**Task statement**:
Quote the entries below from the line with "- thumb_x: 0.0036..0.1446" through the line with "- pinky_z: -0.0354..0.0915", both ends included, and only those lines.

**Data records**:
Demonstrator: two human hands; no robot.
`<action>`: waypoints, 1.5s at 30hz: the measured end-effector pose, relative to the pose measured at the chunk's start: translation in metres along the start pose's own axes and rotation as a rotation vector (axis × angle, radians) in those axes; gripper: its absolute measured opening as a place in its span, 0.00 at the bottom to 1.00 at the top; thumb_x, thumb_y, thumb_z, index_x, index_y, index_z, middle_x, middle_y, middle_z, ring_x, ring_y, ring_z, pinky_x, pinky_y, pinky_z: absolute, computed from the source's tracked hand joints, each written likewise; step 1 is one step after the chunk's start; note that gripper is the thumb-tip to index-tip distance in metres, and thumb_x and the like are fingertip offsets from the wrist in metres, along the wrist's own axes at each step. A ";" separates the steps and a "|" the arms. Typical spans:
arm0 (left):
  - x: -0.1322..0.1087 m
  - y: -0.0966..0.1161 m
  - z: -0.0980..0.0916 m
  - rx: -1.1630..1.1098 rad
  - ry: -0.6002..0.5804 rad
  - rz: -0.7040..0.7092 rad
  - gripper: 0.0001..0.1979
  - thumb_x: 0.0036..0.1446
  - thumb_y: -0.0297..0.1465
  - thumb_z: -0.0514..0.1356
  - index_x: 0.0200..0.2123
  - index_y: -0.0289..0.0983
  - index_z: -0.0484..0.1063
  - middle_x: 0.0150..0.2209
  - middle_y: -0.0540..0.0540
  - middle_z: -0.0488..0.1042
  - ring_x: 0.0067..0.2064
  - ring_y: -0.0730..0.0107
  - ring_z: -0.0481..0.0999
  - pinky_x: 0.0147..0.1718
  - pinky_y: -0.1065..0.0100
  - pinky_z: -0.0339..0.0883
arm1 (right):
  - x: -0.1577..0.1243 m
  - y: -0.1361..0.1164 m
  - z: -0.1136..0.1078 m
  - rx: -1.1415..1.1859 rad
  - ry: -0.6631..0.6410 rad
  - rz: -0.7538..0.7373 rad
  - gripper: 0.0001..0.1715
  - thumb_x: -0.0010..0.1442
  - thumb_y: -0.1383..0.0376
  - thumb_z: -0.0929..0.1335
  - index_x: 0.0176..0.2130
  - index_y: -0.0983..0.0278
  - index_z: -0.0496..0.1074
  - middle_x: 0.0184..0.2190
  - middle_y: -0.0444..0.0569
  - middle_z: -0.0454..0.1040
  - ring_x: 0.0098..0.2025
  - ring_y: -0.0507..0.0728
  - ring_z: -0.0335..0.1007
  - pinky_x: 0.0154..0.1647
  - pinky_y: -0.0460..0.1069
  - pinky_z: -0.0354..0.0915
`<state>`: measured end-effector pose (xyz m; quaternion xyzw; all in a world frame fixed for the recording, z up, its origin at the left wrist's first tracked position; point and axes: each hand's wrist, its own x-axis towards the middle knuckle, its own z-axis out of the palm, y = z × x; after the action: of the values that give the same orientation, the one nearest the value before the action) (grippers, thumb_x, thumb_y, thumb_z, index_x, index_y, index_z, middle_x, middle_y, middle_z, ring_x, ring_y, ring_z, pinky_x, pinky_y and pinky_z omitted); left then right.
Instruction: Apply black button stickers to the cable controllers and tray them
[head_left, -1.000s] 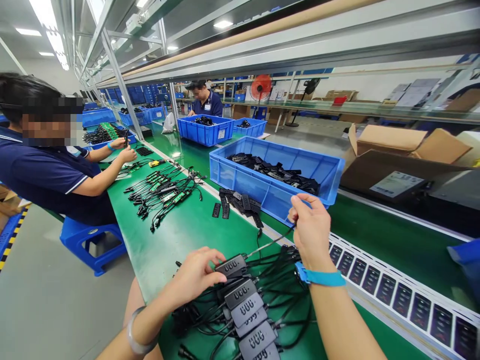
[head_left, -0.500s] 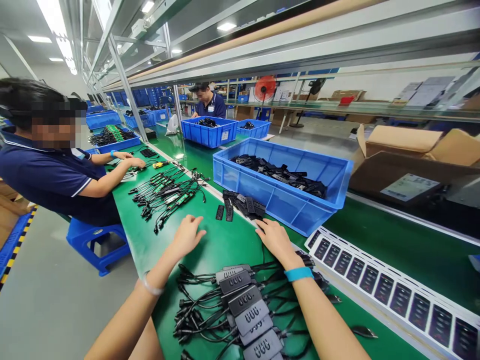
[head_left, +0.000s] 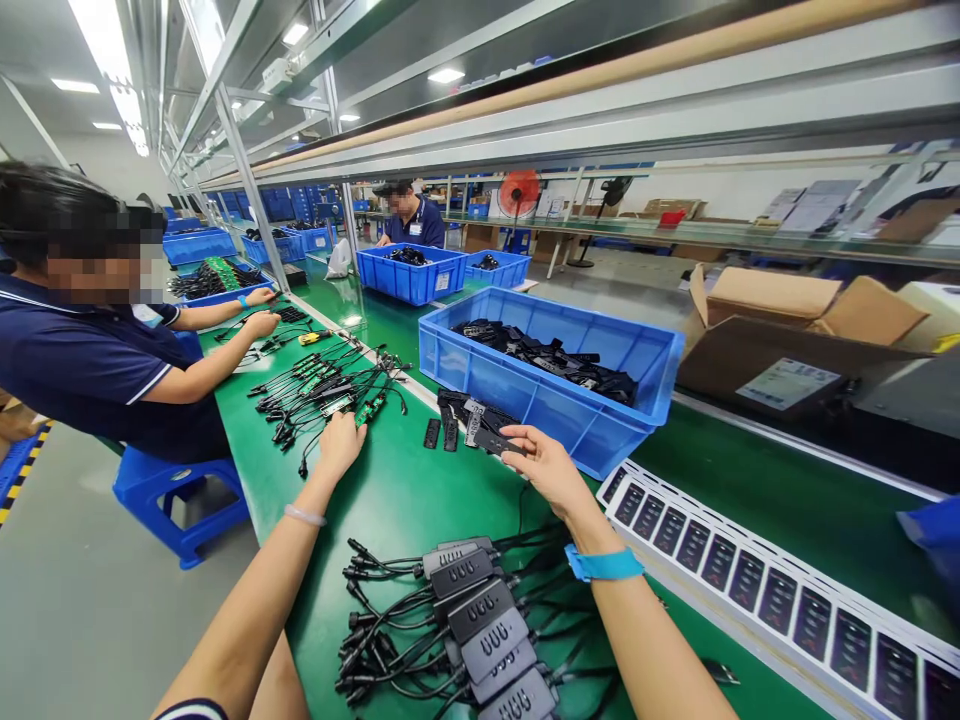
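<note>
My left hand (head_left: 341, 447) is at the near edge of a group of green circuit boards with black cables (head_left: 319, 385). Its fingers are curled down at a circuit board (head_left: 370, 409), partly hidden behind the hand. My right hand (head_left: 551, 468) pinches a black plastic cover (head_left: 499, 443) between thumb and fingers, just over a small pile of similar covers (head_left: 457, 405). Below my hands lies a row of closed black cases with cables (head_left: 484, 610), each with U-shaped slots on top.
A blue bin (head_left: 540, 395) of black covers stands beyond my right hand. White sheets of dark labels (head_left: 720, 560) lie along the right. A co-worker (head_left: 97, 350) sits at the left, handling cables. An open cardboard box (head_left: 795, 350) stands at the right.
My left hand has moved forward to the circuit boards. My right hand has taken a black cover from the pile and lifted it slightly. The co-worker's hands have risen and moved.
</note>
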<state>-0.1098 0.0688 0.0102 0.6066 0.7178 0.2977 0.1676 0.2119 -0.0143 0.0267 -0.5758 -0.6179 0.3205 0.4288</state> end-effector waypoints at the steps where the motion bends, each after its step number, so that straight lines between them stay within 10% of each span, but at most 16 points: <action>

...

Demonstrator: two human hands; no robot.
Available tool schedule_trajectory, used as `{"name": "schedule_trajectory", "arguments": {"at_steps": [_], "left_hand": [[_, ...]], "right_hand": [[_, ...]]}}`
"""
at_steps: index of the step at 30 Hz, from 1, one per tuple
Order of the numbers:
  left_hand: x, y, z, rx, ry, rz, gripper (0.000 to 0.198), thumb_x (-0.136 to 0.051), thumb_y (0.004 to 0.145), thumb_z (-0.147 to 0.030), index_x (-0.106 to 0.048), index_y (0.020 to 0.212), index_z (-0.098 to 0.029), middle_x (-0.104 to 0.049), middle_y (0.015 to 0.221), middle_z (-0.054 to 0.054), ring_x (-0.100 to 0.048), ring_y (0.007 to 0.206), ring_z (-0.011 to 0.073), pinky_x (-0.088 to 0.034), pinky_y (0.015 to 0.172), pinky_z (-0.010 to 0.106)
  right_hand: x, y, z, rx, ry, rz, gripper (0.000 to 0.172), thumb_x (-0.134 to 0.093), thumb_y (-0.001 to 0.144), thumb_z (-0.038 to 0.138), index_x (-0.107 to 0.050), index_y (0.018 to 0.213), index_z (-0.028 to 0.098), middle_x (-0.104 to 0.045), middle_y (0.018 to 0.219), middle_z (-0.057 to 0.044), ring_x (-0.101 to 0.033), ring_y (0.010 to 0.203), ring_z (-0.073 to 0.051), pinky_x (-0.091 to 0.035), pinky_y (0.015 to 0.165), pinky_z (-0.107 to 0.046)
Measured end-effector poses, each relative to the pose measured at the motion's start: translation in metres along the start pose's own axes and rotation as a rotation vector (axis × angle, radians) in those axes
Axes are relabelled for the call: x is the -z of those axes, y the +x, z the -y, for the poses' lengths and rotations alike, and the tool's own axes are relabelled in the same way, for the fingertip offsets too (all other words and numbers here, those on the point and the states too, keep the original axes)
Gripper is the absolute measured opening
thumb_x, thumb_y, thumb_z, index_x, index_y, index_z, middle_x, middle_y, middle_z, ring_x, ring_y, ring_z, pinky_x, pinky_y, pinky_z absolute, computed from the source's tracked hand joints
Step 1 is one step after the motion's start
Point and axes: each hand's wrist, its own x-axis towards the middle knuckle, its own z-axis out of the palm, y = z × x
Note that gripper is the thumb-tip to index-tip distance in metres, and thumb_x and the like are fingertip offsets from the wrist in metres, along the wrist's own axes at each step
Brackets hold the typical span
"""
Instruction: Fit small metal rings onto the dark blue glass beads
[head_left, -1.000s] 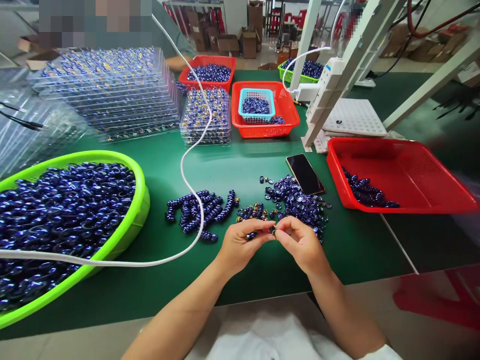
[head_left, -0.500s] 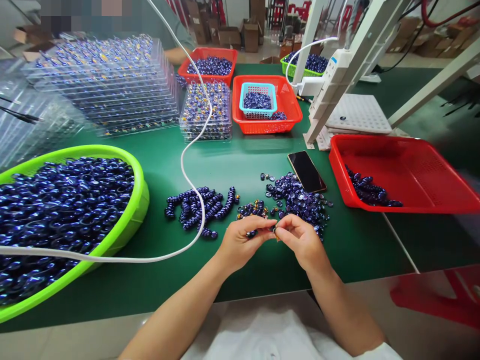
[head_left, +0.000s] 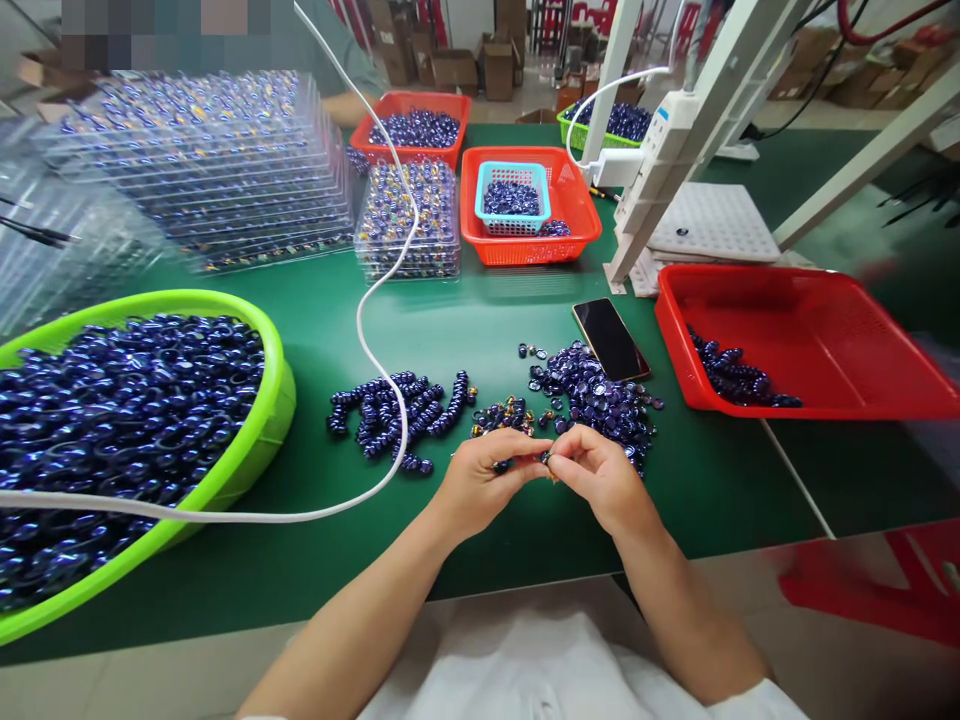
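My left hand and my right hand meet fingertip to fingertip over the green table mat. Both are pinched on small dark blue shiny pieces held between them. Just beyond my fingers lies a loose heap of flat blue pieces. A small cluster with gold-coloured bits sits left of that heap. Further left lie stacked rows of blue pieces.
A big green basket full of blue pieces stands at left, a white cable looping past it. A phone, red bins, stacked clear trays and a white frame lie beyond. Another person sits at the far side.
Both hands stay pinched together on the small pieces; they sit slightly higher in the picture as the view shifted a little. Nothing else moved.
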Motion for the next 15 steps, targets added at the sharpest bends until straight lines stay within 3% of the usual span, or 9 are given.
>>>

**Completed exercise**:
  - thumb_x: 0.0036..0.1446
  - thumb_y: -0.0297..0.1465
  - thumb_z: -0.0514..0.1356
  - index_x: 0.0200..0.2123
  - index_y: -0.0289..0.0983
  - index_z: -0.0484..0.1063
  - middle_x: 0.0150..0.2209
  - middle_y: -0.0540..0.0540
  - middle_z: -0.0488..0.1042
  - ring_x: 0.0067..0.2064
  - ring_y: -0.0730..0.0107
  - ring_z: -0.0481..0.0999
  - pinky_x: 0.0147..0.1718
  - pinky_y: -0.1065..0.0100
  - pinky_z: -0.0339..0.0883
arm1 (right):
  - x: -0.1577..0.1243 m
  - y: -0.1361..0.1164 m
  - z: -0.1136..0.1078 m
  - rx: -1.1415..1.1859 rad
  - ry: -0.6631..0.6410 rad
  - rz: -0.7538..0.7373 rad
  - gripper: 0.0001..0.1715
  - thumb_x: -0.0010..0.1442
  - thumb_y: -0.1383..0.0376
  - thumb_z: -0.0929..0.1335
  - index_x: 0.0176..0.2130
  - index_y: -0.0983..0.0278
  - index_z: -0.0496..0.1074
  - middle_x: 0.0184..0.2190
  - middle_y: -0.0444..0.0569
  - middle_z: -0.0454..0.1040
  - ring_x: 0.0098..0.2025
  - ring_y: -0.0507..0.0728
  - ring_z: -0.0335..0.1007
  - pinky_x: 0.0154..0.1647
  - pinky_y: -0.0460..0.1069
  - pinky_z: -0.0354..0.0915

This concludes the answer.